Это Аратарн ощутил сразу.
Безумная надежда — а вдруг это отец?! — вспыхнула и тотчас угасла.
Нет. Не он.
Горджелин резко выдернул посох, вскинул наперевес, словно самый обычный шест в руках деревенского драчуна. Ровное течение силы мигом исчезло, сменившись бушующим хаосом.
Что-то поднималось из песчаного лона, медленно и торжественно, ни от кого не скрываясь.

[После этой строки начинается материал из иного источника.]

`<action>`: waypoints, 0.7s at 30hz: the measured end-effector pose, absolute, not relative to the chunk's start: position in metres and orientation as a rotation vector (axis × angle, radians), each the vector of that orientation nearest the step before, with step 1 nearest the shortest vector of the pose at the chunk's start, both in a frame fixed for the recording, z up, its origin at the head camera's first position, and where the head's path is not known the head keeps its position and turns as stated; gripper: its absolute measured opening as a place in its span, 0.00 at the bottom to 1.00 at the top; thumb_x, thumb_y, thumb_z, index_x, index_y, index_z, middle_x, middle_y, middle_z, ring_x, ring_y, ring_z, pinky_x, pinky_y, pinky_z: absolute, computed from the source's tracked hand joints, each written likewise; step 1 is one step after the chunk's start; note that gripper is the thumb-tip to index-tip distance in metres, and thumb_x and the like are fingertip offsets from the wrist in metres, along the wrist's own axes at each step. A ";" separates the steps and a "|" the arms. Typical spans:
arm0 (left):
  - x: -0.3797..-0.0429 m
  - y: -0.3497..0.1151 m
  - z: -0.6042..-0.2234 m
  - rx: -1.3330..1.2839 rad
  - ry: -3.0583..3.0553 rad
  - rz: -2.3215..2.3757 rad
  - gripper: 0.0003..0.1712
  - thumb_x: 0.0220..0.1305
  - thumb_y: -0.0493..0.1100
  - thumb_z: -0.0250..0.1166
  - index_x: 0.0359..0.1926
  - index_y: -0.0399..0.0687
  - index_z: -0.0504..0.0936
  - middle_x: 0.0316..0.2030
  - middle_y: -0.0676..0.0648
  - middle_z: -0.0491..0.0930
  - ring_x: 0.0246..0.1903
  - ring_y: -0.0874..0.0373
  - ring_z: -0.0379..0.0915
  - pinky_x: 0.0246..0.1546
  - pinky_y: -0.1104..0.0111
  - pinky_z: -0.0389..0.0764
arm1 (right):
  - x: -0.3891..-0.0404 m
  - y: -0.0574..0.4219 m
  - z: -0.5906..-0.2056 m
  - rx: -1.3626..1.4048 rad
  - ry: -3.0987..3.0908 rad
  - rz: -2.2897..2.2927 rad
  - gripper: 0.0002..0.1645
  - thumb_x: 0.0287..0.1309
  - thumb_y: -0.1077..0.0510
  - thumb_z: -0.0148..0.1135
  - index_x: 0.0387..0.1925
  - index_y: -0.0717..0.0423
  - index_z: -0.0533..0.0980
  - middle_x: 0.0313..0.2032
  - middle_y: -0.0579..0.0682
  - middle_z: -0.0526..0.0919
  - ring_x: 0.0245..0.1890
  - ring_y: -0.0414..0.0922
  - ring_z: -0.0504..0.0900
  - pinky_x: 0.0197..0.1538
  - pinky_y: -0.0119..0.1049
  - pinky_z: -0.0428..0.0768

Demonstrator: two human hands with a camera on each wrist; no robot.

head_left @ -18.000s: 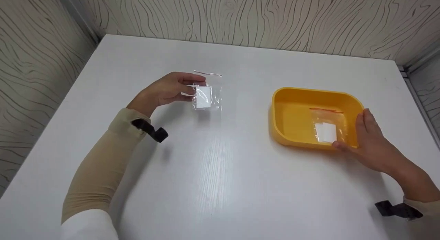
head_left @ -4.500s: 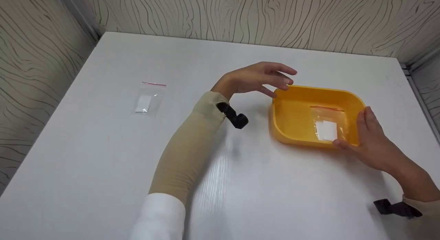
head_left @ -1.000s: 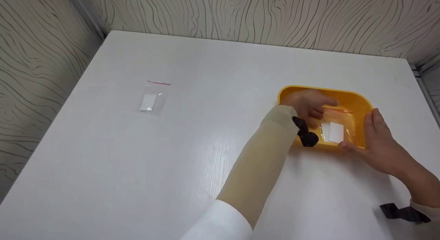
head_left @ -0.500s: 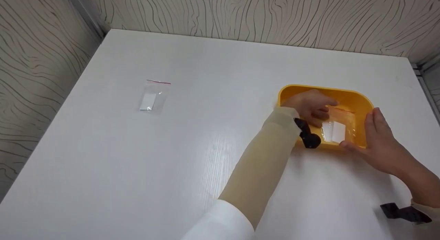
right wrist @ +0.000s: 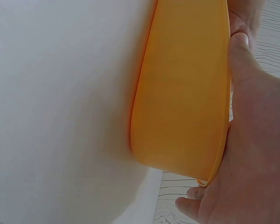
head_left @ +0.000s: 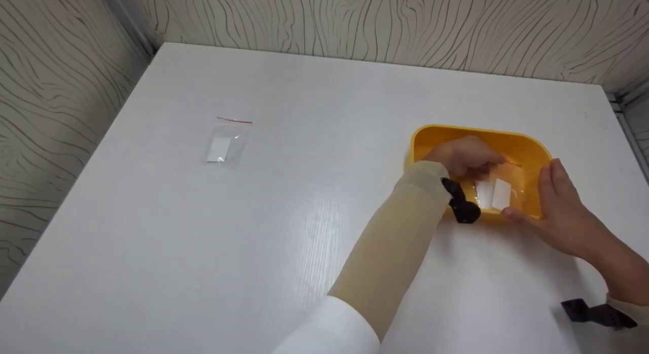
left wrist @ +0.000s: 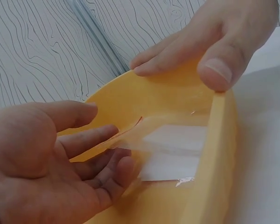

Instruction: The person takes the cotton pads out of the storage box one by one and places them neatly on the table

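Inside the yellow tray [head_left: 530,156] lie clear zip bags [head_left: 517,191] with red seal lines and white rectangular pieces in them. My left hand [head_left: 469,153] reaches into the tray, its fingers curled at the sealed edge of a zip bag. In the left wrist view, those fingers [left wrist: 91,163] hold the bag's raised edge, and the white pieces [left wrist: 172,154] slant. My right hand [head_left: 565,217] steadies the tray's right end, fingers straight along the wall and thumb on the near rim. The right wrist view shows the tray's outer wall [right wrist: 182,93] against that palm.
Another clear zip bag [head_left: 228,143] with one white piece lies flat at the left of the white table [head_left: 253,232]. Wood-patterned panels [head_left: 355,24] stand behind the table and along its left side. A black wrist strap mount [head_left: 461,204] overlaps the tray's near rim.
The left hand set one bag down at the left, then crossed into the tray. Over the last second its fingers shift right, and a bag there tilts up. The right hand stays put.
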State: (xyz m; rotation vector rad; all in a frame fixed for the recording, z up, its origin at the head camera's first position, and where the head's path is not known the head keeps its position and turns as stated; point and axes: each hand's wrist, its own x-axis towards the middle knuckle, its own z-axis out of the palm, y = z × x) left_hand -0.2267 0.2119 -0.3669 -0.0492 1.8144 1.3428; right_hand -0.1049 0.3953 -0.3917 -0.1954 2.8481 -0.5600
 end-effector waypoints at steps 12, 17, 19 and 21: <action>-0.222 0.209 -0.366 -0.063 1.817 1.391 0.06 0.68 0.44 0.69 0.37 0.47 0.86 0.23 0.51 0.71 0.24 0.56 0.68 0.30 0.72 0.76 | -0.105 0.396 -0.393 -0.183 2.842 -0.548 0.72 0.68 0.37 0.61 0.72 0.73 0.19 0.73 0.71 0.14 0.73 0.73 0.22 0.69 0.74 0.38; -0.221 0.210 -0.368 -0.120 1.810 1.407 0.07 0.66 0.42 0.71 0.44 0.53 0.88 0.34 0.53 0.79 0.34 0.56 0.75 0.39 0.69 0.85 | -0.105 0.397 -0.392 -0.223 2.845 -0.579 0.71 0.68 0.39 0.62 0.72 0.74 0.20 0.73 0.74 0.17 0.73 0.74 0.24 0.70 0.73 0.37; -0.221 0.211 -0.369 -0.147 1.802 1.412 0.10 0.66 0.40 0.71 0.48 0.54 0.88 0.36 0.53 0.80 0.35 0.56 0.75 0.40 0.68 0.86 | -0.105 0.397 -0.391 -0.234 2.845 -0.588 0.71 0.68 0.39 0.62 0.72 0.75 0.21 0.73 0.74 0.18 0.73 0.75 0.25 0.70 0.73 0.38; -0.221 0.212 -0.370 -0.158 1.803 1.409 0.12 0.67 0.40 0.70 0.49 0.56 0.88 0.36 0.53 0.80 0.33 0.56 0.74 0.39 0.68 0.86 | -0.105 0.397 -0.391 -0.229 2.845 -0.581 0.71 0.68 0.38 0.62 0.72 0.74 0.21 0.73 0.74 0.18 0.73 0.75 0.26 0.69 0.74 0.39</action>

— Ко мне! — гаркнул Снежный Маг.
Лидаэль с Аратарном не разжали рук, хотя сыну Губителя казалось — он сжимает в ладони раскалённый докрасна слиток.
Вот дрогнул и вздулся горбом жёлтый песок. Вот он раздался в стороны, и на поверхности появился иссиня-чёрный куб, не из камня, дерева или какого-то иного материала, но куб идеальной тьмы, сплошной, непроглядной — и не отбрасывающей тени.
Солнце померкло, словно кто-то накрыл небо исполинским закопчённым стеклом. Тьма расползалась от чёрного куба, растекалась волнами, затопляя песчаную пустошь, а над самим камнем поднималась, точно вырастая из него, призрачная тёмная фигура, колышущиеся покрывала мрака, посреди которых угольями горели два алых глаза.
Горджелин не выдержал — зарычал.
— Давненько не виделись, Снежный Маг, — пронёсся над песками бесплотный шёпот, тень качнулась, глаза вспыхнули ярче. — Забыл меня, да, Горджелин, двоюродный брат мой?
— Чёрный… — выдохнул Равнодушный[3]
.Лидаэль охнула. Аратарн ссутулился, встряхнул кистями рук. «Сейчас будет славная драка», — мелькнула мысль.
— Вижу, вы меня помните. Рад, рад, признаюсь, рад. Давненько поджидал, что и говорить.
— Поджидал? — мрачно переспросил Горджелин. — Ровно кот ничего не подозревающую мышку? Для чего и зачем, позволь узнать? И, значит, это всё, — он качнул посохом в стороны, — твари Междумирья, Дикий Лес, бродячие скалы — твоих рук дело? Но зачем, чего ты хочешь?
— Сколько вопросов сразу, — усмехнулся призрак. — Конечно, моих. Чьих же ещё? Много ты знаешь чародеев в Большом Хьёрварде, способных на такое?
— Не знаю ни одного, — буркнул Горджелин. — Так что ты затеял здесь, воплощение Тьмы? Отчего ты не со своим Поколением? И отчего не явился прямиком в мой замок, если искал встречи?
— Я ждал, потому что вы должны были быть готовы. Потому что должен быть готов и я. Тьма — великая пророчица, всё, чтобы было, есть, и будет отражено в Ней — или памятью об уже свершённом, или предсказаниями о том, чему только суждено свершиться. А что до Поколения… Мои наставления им слишком скучны. — Тень на вершине куба пожала плечами. — Я избавил их от крупных неприятностей — что поделать, родная кровь, как-никак! — но они ещё не готовы, чтобы я учил их дальше. Должны подрасти. К тому же у нас есть куда более срочные дела, Равнодушный.